幻の750万枚
「優勝記念切手」

ワールド杯エピソード
  [目次]    【16】
 1974年西ドイツ大会でオランダは“救世主”ヨハン・クライフ選手を先頭に未来のサッカーを繰り広げ「オレンジ旋風」を巻き起こしました。

 ウルグアイ、スウェーデン、ブルガリアを相手にした1次リーグ第3組で文句なしの首位となり、2次リーグ(準決勝リーグ)に入るとさらに調子を上げたのです。

 前回の70年メキシコ大会で3度目の優勝を果たしたブラジルを2―0で退けたのをはじめ、アルゼンチン、東ドイツに対し3戦全勝、得点8、失点0の完ぺきな成績での決勝進出でした。

 2次リーグのもう一つのグループから勝ち上がってきたのは地元西ドイツです。“皇帝”フランツ・ベッケンバウアー選手、“黄金のゴールを決める男”ゲルト・ミュラー選手を中心に2度目の世界チャンピオンを目指すものの、「オランダほどの無敵さは見られない」チーム。オランダ人は、自国の優勝を信じ切っていました。

 オランダ郵政省に至っては、決勝戦を前に優勝記念切手10万枚の印刷を終える手回しのよさでした。

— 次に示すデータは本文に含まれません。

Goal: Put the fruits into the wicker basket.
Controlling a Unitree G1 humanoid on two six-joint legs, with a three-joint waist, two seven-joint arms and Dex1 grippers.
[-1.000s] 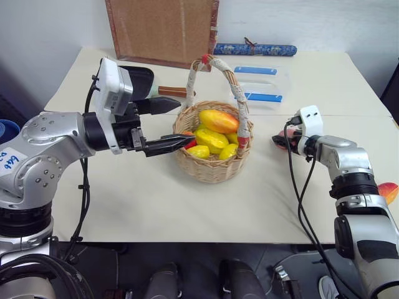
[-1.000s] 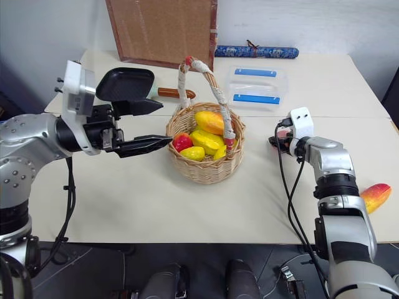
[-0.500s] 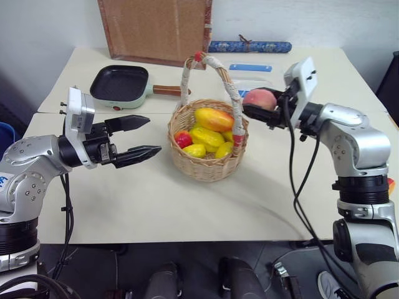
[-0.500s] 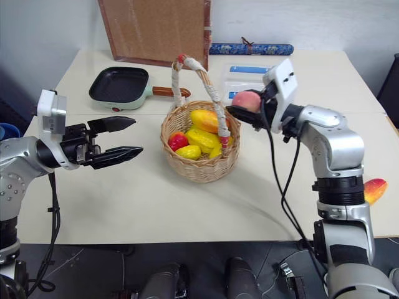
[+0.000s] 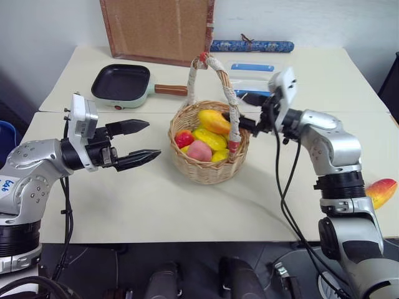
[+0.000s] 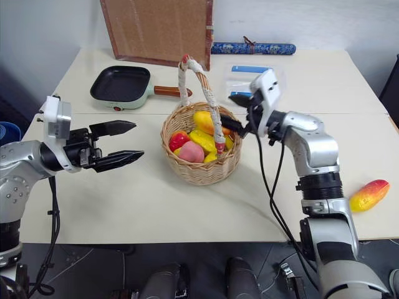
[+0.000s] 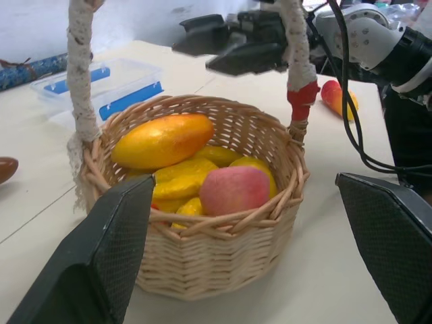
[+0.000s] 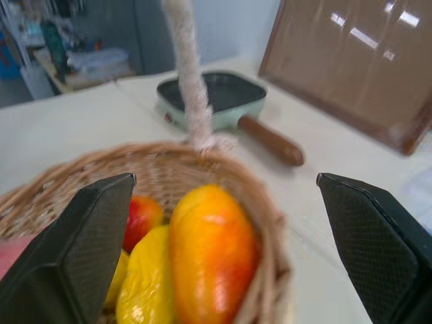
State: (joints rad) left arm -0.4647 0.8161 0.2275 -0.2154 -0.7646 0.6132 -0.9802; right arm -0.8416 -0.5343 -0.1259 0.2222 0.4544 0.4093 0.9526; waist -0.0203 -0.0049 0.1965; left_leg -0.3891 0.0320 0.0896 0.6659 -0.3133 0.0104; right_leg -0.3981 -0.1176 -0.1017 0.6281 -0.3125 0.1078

 さて、ミュンヘンでの決勝戦。オランダは開始1分もたたないうちに先制点を記録しました。オランダ郵政省は切手を一刻も早く売り出す態勢を取り始めました。

 ところがです。西ドイツが猛反撃し、ミュラー選手の黄金ゴールで試合を2―1とひっくり返し、オランダの初の世界制覇の夢を打ち砕いたのです。

 とんだ当て外れにがっくりの、オランダ郵政省当事者の談話は「全部で750万枚を売り出すことにしていたのに……。記念切手は全部廃棄処分にせざるを得ません」でした。

鈴木 武士・フリーライター

 ◆ヨハン・クライフ 1947年、オランダ出身。アヤックスで欧州チャンピオンズ杯3連覇に貢献し、バルセロナでも活躍した。欧州最優秀選手は史上最多の3度獲得。変幻自在なプレースタイルから「空飛ぶオランダ人」と呼ばれ、相手DFから恐れられた。
 ◆鈴木武士(すずき・たけし) 本名・奈良原武士。1937年(昭12)、東京生まれ。61年に共同通信社に入社。運動部記者としてサッカーのW杯などを現地取材。編集委員を経て、97年定年退社。フリーとなりサッカー、つりなどの原稿を執筆。著、編、訳書に「ワールドカップ物語」(ベースボール・マガジン社)、「日本サッカー協会75年史」「ペレ自伝」(講談社)などがある。